WHAT IS NEEDED: If a line in the material below has the string "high", copy it out.

DATA SHOWN:
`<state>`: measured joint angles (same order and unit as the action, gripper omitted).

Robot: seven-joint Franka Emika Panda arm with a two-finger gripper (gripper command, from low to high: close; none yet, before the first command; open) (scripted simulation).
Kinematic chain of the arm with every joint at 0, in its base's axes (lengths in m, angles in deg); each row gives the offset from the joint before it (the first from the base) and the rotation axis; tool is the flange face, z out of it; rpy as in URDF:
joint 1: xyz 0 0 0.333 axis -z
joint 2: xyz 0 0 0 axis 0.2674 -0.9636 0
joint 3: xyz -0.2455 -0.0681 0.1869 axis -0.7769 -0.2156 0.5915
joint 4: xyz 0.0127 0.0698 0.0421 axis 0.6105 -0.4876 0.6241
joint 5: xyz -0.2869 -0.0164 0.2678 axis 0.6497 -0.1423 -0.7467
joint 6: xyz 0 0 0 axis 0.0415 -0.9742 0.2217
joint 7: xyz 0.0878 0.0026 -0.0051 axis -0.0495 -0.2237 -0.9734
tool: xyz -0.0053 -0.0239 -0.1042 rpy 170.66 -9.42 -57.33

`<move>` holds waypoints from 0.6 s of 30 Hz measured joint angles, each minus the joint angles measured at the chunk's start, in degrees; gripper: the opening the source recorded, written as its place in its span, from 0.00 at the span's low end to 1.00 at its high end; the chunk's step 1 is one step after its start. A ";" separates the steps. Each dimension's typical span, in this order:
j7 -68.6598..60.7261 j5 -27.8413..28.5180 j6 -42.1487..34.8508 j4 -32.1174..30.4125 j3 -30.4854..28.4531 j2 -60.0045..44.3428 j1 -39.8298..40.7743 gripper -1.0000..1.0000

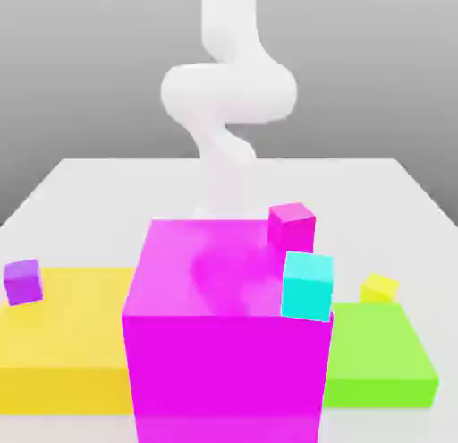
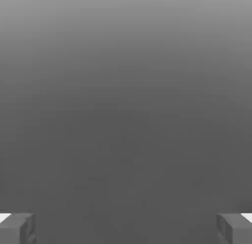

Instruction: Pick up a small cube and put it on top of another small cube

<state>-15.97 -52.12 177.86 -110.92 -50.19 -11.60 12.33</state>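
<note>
Soft, even light leaves the white arm [image 1: 228,92] blurred and overbright. A faint shadow mottles the big magenta block's [image 1: 224,343] top. The hand view is dim and gray.

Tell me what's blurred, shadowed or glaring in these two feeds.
Exterior view: arm is a soft white blur, with a hazy pale patch on the big magenta block; the cubes are sharp. Hand view: flat grey gradient, darker lower down, open gripper between fingertips in the corners; no glare.

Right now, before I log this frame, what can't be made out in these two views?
- Exterior view: the big magenta block hides the arm's lower end and the table behind it.
- Exterior view: the small yellow cube is partly hidden behind the green slab.
- Hand view: the open gripper shows just fingertips at the edge, over featureless grey.
</note>
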 joint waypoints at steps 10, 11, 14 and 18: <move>-5.95 -6.46 10.58 -11.27 5.18 -14.88 -12.17 0.50; -6.41 -6.94 11.63 -12.38 5.88 -16.33 -13.35 0.50; -7.65 -8.16 14.77 -15.70 8.29 -20.67 -16.65 0.50; -8.66 -8.95 19.05 -20.15 11.90 -26.46 -20.68 0.50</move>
<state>-24.63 -61.08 196.91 -131.07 -38.29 -38.05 -8.35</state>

YOUR SOLUTION:
Robot: seven-joint Franka Emika Panda arm with a two-finger gripper (gripper command, from low to high: close; none yet, before the first command; open) (scripted simulation).
`<move>` holds waypoints from 0.6 s of 30 Hz measured joint angles, each minus the joint angles measured at the chunk's start, in degrees; gripper: the opening the source recorded, written as its place in its span, from 0.00 at the span's low end to 1.00 at its high end; the chunk's step 1 is one step after its start. A ";" separates the steps. Each dimension's typical span, in this order:

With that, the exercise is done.